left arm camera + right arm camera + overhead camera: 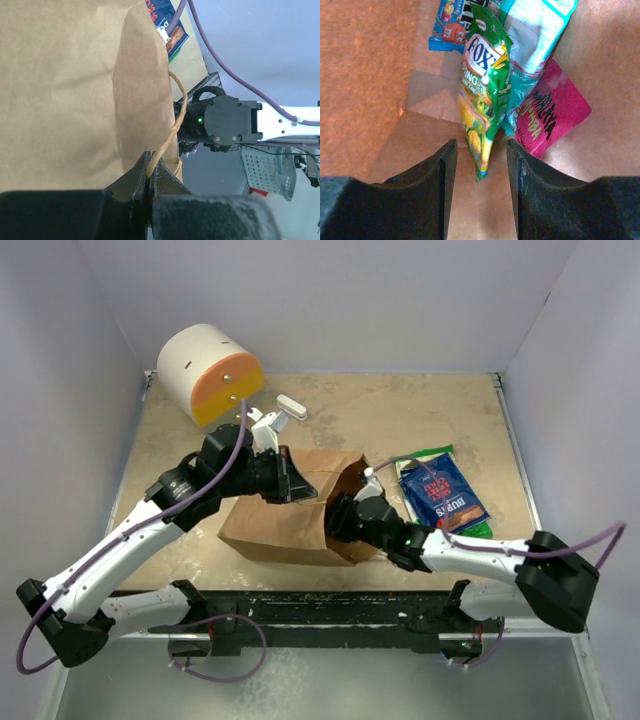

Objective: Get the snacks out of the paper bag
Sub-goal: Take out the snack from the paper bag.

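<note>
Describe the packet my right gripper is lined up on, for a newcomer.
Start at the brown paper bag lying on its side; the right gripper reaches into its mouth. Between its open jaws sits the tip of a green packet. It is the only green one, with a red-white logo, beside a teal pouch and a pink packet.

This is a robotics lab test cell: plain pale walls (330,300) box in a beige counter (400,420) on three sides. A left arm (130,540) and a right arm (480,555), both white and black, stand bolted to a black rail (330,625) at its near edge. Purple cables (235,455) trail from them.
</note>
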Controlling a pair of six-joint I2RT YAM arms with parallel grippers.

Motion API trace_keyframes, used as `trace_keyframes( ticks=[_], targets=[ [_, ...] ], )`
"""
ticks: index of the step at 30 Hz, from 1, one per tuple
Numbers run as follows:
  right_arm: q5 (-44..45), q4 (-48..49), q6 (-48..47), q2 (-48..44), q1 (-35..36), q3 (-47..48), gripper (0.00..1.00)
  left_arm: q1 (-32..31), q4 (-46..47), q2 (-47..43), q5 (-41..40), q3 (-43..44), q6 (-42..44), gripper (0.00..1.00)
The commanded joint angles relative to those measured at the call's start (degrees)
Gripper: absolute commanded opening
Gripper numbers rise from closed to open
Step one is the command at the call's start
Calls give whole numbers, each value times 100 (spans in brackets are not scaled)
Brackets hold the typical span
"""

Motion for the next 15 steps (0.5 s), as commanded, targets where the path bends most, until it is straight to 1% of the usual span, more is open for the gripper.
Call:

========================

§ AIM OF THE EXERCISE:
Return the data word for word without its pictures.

§ SOLUTION:
left arm camera + right arm camera + overhead camera: 

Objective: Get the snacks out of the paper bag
Sub-goal: Take out the snack from the paper bag.

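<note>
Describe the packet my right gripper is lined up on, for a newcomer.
Start at the brown paper bag lying on its side; the right gripper reaches into its mouth. Between its open jaws sits the tip of a green packet. It is the only green one, with a red-white logo, beside a teal pouch and a pink packet.

This is a robotics lab test cell: plain pale walls (330,300) box in a beige counter (400,420) on three sides. A left arm (130,540) and a right arm (480,555), both white and black, stand bolted to a black rail (330,625) at its near edge. Purple cables (235,455) trail from them.
</note>
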Controlling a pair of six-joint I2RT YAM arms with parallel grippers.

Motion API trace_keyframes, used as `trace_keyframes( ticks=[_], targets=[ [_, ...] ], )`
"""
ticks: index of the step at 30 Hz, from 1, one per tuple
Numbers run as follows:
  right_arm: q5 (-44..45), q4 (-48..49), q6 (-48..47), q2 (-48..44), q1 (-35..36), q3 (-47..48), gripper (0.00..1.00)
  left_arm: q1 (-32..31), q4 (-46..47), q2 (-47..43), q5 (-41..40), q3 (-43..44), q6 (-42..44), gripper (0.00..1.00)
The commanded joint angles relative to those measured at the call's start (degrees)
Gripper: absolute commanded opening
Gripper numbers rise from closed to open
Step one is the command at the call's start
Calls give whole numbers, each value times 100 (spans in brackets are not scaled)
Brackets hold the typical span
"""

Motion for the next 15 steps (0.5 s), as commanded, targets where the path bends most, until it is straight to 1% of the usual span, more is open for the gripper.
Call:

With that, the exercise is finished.